*Exercise prompt:*
Find every line containing the string "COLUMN" in the data below, and report how many there are, with no other words.

■ ■ ■ ■

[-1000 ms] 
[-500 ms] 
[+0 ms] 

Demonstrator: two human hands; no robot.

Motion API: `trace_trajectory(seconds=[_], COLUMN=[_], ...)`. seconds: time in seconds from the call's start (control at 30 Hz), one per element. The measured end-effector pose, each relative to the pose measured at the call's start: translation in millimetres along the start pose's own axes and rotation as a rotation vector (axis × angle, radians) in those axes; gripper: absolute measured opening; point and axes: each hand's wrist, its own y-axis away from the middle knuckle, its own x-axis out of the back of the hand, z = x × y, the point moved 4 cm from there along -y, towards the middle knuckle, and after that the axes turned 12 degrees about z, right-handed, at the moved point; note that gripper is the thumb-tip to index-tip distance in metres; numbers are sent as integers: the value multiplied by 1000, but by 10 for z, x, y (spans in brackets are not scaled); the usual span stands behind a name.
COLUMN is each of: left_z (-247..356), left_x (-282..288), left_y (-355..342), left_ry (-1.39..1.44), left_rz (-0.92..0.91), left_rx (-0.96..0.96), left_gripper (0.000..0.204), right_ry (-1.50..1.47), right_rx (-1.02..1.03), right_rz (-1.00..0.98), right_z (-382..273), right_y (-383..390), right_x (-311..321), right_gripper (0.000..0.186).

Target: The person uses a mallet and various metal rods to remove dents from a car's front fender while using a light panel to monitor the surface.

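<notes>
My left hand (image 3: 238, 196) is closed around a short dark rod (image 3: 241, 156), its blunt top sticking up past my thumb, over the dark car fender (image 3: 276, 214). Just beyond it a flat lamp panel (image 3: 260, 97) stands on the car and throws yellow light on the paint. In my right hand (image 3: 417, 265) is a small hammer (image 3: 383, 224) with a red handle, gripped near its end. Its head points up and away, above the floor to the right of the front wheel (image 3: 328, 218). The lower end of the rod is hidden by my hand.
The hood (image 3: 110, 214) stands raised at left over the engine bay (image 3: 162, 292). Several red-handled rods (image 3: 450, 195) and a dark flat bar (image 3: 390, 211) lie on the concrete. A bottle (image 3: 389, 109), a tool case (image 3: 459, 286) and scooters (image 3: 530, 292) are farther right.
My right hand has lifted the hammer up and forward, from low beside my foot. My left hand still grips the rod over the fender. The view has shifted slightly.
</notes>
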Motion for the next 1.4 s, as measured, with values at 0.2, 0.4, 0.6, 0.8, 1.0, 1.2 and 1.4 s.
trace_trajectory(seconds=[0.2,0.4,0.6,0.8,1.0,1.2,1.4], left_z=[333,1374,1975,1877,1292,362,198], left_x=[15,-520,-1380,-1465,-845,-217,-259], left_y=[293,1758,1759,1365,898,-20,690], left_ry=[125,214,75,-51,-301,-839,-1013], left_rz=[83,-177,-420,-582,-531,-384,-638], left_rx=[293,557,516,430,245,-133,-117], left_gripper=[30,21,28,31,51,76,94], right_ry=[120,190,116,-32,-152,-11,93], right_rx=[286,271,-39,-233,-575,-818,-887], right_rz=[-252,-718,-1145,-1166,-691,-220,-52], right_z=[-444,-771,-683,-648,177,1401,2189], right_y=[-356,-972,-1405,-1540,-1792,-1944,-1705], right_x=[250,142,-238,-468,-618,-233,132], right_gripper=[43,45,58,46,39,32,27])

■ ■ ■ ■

*Answer box:*
2